◆ Task brief ◆
Reproduce word for word the lines of the listing from the first one through the one with "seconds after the", omitting every picture.

◆ Material provided ◆
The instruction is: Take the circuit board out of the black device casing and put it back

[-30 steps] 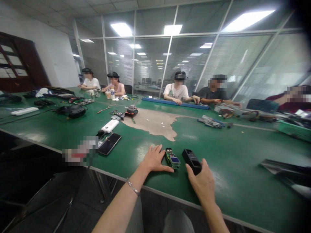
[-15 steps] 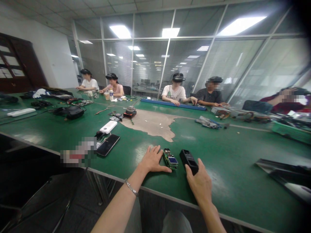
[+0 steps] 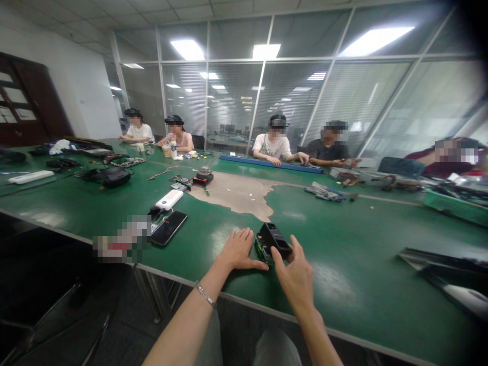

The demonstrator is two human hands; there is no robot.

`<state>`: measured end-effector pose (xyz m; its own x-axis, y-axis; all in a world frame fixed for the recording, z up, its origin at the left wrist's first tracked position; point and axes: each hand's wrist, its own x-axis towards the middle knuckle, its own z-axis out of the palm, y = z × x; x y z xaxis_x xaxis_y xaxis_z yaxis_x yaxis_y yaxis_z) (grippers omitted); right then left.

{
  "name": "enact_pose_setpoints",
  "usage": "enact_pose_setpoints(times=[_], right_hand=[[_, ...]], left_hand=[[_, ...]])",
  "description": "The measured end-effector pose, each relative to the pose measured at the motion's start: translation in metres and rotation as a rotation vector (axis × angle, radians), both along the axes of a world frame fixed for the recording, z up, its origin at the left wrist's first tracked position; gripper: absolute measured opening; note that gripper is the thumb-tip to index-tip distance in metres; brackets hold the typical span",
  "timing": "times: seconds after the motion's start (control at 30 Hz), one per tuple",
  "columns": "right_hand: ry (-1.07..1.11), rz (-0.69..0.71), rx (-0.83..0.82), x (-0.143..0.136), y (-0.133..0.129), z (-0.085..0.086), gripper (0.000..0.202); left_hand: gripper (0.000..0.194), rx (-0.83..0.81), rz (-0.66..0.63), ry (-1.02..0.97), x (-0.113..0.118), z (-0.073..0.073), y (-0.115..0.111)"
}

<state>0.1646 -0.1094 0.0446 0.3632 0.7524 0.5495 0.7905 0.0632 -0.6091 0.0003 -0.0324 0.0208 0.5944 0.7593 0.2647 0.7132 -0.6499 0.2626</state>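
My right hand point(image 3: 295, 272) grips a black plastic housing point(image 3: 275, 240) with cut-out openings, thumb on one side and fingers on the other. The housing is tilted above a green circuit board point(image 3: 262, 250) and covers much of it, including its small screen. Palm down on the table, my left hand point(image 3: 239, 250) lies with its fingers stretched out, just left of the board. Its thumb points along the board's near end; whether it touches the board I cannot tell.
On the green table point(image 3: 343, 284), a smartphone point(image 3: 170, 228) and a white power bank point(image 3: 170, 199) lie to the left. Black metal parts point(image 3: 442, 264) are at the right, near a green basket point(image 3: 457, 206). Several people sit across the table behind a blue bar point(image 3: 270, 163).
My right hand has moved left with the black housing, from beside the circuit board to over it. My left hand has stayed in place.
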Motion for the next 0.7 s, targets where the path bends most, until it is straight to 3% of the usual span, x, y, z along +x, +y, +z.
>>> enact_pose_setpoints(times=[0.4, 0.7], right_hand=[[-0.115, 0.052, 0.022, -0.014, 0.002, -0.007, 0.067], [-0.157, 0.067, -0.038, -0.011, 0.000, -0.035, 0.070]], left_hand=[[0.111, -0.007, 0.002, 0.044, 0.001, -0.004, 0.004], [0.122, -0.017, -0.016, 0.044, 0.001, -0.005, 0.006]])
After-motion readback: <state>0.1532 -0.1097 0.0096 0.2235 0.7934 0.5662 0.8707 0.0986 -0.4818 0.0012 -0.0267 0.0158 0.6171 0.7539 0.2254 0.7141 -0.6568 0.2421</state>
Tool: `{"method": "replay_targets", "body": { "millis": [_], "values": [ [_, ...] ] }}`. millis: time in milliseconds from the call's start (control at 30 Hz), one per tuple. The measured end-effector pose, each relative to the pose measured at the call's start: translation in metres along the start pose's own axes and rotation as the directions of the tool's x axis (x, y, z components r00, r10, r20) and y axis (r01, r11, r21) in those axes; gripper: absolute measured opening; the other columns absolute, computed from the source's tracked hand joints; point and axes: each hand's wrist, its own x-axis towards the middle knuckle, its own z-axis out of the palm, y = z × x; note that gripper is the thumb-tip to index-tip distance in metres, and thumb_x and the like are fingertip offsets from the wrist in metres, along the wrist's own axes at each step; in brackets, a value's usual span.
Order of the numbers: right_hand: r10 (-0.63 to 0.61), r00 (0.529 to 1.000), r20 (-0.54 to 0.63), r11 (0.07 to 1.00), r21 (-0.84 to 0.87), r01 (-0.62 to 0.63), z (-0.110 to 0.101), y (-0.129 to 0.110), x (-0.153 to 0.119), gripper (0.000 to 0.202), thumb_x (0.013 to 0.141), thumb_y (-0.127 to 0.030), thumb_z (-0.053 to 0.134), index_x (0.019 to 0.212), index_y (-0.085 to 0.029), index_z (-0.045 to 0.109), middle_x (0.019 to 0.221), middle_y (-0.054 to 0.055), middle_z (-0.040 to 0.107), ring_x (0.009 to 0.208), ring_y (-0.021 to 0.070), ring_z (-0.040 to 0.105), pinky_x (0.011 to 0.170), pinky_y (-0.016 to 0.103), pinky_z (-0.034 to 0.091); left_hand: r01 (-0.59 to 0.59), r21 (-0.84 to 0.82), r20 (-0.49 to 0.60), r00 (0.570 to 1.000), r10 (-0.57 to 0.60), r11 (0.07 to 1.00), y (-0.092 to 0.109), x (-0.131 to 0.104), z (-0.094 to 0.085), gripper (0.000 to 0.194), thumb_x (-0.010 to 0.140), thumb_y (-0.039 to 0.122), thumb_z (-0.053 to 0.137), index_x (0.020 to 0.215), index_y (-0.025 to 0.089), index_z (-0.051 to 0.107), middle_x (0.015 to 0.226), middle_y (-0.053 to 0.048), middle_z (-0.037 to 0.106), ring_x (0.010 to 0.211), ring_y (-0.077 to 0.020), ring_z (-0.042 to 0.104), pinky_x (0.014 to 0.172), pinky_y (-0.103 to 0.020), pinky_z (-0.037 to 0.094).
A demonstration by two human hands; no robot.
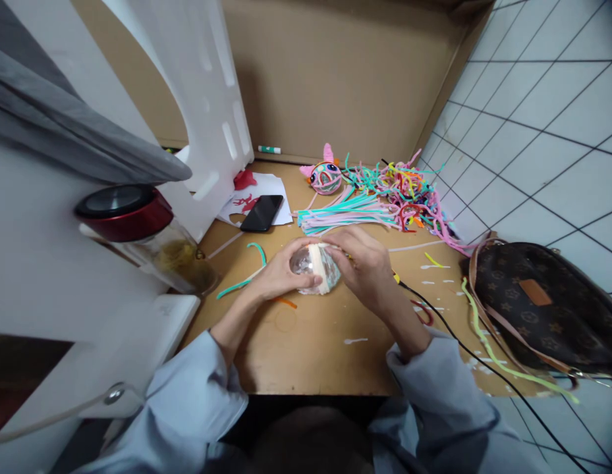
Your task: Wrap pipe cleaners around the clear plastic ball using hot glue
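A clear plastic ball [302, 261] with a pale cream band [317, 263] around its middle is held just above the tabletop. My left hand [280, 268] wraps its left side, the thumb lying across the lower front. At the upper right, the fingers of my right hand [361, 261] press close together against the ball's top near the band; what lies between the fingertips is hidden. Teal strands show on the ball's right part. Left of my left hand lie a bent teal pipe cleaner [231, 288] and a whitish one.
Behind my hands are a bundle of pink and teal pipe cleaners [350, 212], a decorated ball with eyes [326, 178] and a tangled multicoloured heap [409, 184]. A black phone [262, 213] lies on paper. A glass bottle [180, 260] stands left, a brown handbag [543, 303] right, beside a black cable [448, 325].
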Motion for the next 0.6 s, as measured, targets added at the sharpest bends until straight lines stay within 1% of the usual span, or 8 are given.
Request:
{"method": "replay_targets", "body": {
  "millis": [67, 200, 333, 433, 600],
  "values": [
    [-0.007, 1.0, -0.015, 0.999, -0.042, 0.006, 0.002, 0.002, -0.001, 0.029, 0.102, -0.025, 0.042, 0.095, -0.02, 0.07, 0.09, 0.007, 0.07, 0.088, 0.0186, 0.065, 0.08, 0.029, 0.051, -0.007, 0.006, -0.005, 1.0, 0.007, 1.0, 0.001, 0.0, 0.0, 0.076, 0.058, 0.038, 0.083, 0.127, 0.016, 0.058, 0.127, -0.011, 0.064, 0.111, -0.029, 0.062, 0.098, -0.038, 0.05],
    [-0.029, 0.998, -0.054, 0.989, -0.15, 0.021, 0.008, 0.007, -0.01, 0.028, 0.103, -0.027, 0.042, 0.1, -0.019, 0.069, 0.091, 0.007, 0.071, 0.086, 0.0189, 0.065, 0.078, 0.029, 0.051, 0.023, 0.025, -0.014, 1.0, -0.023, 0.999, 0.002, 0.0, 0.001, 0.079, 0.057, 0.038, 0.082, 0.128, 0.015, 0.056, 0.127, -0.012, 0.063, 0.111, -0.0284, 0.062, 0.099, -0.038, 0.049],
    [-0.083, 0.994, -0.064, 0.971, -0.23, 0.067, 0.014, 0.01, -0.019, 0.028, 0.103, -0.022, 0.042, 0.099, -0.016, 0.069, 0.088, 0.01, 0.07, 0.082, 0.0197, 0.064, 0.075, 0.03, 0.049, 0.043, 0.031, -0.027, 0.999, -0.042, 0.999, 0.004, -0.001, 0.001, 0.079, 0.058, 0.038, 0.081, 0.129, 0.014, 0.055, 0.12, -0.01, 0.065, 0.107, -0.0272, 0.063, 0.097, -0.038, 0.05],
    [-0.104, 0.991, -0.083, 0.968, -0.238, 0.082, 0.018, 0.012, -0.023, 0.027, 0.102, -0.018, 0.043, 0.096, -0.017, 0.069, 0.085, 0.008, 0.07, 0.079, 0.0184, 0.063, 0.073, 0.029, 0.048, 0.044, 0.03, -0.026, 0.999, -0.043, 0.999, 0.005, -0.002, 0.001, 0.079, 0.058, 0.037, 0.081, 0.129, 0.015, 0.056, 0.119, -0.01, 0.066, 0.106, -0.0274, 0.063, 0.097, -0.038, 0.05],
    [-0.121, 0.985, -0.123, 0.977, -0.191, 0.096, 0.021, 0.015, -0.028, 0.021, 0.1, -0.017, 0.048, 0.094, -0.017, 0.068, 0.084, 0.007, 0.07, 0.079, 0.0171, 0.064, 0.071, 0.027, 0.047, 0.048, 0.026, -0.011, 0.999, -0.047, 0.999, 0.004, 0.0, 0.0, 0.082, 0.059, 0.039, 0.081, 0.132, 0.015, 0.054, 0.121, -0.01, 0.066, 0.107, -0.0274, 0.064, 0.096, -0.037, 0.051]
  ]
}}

◆ Output for this task ◆
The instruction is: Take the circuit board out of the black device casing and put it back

[-30 steps] 
[-15 steps] 
[+0 steps] 

The demonstrator is two human hands; there is no robot.

`<state>`: measured end-effector pose (xyz m; its own x-axis, y-axis; all in a world frame fixed for the recording, z up, its origin at the left wrist's first tracked position; point and axes: each hand's wrist, its own x-axis towards the middle knuckle, its own z-axis out of the palm, y = z × x; x y z xaxis_x xaxis_y xaxis_z yaxis_x yaxis_y yaxis_z) (grippers omitted); right then left.

{
  "name": "enact_pose_setpoints",
  "usage": "enact_pose_setpoints(times=[_], right_hand=[[_, ...]], left_hand=[[_, ...]])",
  "description": "The measured end-effector pose, each relative to the pose measured at the motion's start: translation in metres and rotation as a rotation vector (axis × angle, radians), both along the axes of a world frame fixed for the recording, z up, its origin at the left wrist's first tracked position; gripper: absolute measured opening; note that gripper is the thumb-tip to index-tip distance in metres; brackets hold the typical span",
  "timing": "times: seconds after the motion's start (control at 30 Hz), one per tuple",

Now the output is complete.